■ WORK INSTRUCTIONS ■
Write out, from the entries below, exactly the lines that run between the lines holding "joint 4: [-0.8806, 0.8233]" and "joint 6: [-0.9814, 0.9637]", inclusive, and stop there.

■ Collected data entries ■
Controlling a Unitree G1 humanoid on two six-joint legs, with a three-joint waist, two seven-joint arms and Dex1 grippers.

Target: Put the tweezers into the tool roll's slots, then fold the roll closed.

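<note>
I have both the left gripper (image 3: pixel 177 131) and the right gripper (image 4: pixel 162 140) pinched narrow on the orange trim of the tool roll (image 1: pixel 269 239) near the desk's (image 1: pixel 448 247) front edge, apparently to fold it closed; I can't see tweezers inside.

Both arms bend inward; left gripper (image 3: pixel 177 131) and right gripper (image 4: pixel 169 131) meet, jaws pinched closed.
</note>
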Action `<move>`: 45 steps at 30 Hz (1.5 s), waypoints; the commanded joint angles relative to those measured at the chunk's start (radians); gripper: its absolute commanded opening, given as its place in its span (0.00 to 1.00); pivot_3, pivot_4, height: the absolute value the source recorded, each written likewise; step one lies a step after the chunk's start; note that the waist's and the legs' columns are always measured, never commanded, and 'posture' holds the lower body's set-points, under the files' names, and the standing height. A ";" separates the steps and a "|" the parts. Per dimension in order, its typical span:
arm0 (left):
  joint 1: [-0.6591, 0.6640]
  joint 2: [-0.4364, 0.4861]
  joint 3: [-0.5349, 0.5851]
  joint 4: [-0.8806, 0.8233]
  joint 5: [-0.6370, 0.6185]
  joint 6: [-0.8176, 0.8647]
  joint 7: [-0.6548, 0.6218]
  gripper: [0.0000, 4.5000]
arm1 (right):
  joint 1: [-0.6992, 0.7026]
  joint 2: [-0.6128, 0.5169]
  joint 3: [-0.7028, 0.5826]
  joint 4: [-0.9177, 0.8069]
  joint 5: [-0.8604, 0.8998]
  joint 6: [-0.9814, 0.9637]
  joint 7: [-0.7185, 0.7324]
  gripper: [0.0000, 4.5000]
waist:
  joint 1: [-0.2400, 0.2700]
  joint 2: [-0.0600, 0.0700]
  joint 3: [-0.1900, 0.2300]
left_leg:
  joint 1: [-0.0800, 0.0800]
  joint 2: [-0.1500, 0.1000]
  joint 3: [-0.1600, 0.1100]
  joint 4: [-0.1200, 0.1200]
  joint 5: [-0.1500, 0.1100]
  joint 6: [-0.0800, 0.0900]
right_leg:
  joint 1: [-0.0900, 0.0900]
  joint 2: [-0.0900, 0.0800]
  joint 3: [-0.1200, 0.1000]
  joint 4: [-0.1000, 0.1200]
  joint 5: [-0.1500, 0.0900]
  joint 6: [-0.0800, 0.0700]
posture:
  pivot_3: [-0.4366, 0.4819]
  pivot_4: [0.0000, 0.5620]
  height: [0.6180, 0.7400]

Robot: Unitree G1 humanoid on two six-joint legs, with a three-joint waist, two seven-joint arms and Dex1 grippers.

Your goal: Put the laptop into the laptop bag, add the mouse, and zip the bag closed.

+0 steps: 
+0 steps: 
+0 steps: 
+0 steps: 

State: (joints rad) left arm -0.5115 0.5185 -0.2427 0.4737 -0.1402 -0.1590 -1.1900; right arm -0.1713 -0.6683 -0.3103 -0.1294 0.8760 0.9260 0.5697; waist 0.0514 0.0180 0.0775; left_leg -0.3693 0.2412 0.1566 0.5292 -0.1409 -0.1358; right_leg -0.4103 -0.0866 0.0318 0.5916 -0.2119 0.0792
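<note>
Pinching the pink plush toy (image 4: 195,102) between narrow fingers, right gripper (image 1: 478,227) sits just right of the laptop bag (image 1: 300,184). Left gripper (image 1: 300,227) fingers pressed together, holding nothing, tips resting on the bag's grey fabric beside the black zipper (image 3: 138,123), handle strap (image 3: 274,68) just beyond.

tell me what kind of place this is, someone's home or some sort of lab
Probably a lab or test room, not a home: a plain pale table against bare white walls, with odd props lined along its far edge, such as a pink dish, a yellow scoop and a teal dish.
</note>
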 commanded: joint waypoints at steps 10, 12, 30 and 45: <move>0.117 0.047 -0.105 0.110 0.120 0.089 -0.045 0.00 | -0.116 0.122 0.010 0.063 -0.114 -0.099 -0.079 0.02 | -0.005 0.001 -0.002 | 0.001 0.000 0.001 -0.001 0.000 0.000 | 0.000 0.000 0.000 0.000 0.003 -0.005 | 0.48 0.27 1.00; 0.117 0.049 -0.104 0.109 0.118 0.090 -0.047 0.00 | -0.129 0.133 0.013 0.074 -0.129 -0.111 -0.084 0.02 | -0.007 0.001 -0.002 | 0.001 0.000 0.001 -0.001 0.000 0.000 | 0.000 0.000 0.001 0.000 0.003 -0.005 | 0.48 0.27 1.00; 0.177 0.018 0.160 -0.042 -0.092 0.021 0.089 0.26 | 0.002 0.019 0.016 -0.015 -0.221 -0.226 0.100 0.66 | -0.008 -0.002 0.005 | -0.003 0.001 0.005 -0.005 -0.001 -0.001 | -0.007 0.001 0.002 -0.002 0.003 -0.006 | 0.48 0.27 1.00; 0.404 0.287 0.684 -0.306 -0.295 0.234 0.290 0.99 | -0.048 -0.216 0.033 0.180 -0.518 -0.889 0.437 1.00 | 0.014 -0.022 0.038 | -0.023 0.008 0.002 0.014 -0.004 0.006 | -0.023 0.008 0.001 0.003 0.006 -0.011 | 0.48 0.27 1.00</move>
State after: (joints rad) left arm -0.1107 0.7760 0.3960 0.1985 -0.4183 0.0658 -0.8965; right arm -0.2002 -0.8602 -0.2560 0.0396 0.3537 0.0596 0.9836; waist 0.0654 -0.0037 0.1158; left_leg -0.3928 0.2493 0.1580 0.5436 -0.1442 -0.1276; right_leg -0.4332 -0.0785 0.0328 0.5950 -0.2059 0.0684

■ COMPLETED EXERCISE ■
  joint 4: [-0.8806, 0.8233]
  joint 5: [-0.6370, 0.6185]
  joint 6: [-0.8176, 0.8647]
  joint 7: [-0.6548, 0.6218]
  gripper: [0.0000, 4.5000]
arm1 (right):
  joint 1: [-0.6992, 0.7026]
  joint 2: [-0.6128, 0.5169]
  joint 3: [-0.7028, 0.5826]
  joint 4: [-0.9177, 0.8069]
  joint 5: [-0.8604, 0.8998]
  joint 6: [-0.9814, 0.9637]

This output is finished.